O ministro da Educação, Ciência e Inovação, Fernando Alexandre, revelou em Macau que o modelo de linguagem IA em português Amália ficará pronto “este mês”. A promessa surge após dois anos de desenvolvimento, com um investimento de mais de 5 milhões de euros apoiado pelo PRR.
Segundo o governante, a apresentação pública do Amália está prevista para o final de junho, mas não haverá um chat público para a população interagir com o sistema. O objetivo é uso em aplicações da Administração, não um serviço de atendimento geral.
O projeto, que tem participação de várias instituições portuguesas, inclui a Universidade Nova de Lisboa, Instituto Superior Técnico, Universidade de Coimbra, Universidade do Porto, Universidade do Minho e a Fundação para a Ciência e a Tecnologia. O Amália visa maior rigor linguístico e cultural do português de Portugal.
Apresentação e objetivo
A equipa de desenvolvimento destacou que o Amália fará parte da Agenda Nacional de IA e que o modelo foi criado para ser utilizado em aplicações da administração pública, sem previsão de um portal de acesso público semelhante a chats comerciais.
O modelo deverá permanecer aberto apenas para utilizadores com capacidades técnicas e recursos adequados para treinar e explorar IA. O objetivo é promover melhoria do português europeu e das variantes dentro da lusofonia, sem disponibilizar um serviço público direto.
Questões legais e acesso aos dados
O Amália utiliza conteúdos de valor institucional, incluindo o Arquivo.pt, para treinar o modelo.
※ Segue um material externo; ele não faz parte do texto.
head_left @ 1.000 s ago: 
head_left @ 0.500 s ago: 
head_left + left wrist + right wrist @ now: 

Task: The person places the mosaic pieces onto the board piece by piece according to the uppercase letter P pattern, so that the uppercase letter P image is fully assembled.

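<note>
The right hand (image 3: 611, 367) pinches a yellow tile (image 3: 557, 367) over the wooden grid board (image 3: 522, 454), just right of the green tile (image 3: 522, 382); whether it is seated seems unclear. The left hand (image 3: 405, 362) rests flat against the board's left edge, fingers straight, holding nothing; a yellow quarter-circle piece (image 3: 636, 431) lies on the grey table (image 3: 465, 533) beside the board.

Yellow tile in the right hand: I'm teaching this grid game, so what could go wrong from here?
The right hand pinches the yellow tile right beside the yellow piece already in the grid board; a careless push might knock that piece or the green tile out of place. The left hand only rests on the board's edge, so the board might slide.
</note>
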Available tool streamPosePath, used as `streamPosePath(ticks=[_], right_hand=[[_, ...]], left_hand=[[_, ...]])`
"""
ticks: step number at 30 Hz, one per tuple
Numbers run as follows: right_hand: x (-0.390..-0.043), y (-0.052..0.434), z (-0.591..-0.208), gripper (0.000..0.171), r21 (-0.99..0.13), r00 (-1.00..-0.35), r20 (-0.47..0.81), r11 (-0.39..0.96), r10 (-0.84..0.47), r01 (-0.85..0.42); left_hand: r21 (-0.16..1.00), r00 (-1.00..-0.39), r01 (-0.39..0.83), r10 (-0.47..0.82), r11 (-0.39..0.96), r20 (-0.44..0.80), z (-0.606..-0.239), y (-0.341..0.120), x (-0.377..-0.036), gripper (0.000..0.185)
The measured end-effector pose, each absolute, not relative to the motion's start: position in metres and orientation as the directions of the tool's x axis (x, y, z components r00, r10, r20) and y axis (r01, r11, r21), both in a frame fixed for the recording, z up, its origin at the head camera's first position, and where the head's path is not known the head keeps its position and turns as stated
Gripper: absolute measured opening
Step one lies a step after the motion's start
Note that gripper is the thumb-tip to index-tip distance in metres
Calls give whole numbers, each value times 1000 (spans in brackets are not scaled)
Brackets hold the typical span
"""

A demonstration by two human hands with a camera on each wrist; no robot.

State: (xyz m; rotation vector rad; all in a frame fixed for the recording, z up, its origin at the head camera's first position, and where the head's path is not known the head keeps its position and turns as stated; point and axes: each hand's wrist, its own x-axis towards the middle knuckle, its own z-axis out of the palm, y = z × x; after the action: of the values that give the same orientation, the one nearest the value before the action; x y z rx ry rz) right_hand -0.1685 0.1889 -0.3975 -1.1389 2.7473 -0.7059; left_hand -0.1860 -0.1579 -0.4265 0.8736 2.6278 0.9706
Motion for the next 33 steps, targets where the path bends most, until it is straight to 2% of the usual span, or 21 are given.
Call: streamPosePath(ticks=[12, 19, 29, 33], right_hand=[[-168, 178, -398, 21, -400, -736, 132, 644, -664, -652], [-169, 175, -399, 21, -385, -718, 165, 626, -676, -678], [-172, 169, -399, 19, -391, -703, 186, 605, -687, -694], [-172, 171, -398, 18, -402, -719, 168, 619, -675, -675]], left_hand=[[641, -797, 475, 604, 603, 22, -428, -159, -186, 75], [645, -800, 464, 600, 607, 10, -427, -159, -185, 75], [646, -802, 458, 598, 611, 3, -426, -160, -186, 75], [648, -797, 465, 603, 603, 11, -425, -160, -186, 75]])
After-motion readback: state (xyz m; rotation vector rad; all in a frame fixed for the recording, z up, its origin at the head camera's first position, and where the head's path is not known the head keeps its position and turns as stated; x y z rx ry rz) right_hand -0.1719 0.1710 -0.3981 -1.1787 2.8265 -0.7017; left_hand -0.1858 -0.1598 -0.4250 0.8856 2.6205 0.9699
Não há acordo de pagamento a jornais pelo uso destes conteúdos, e a equipa legal acompanha a fiscalização de direitos de autor e a compatibilidade jurídica.
As autoridades portuguesas classificaram o Amália como projeto estratégico, com foco no desenvolvimento de novos casos de uso no sistema educativo. A versão de testes foi concluída na primeira metade de 2025, e a versão final está prevista para este mês.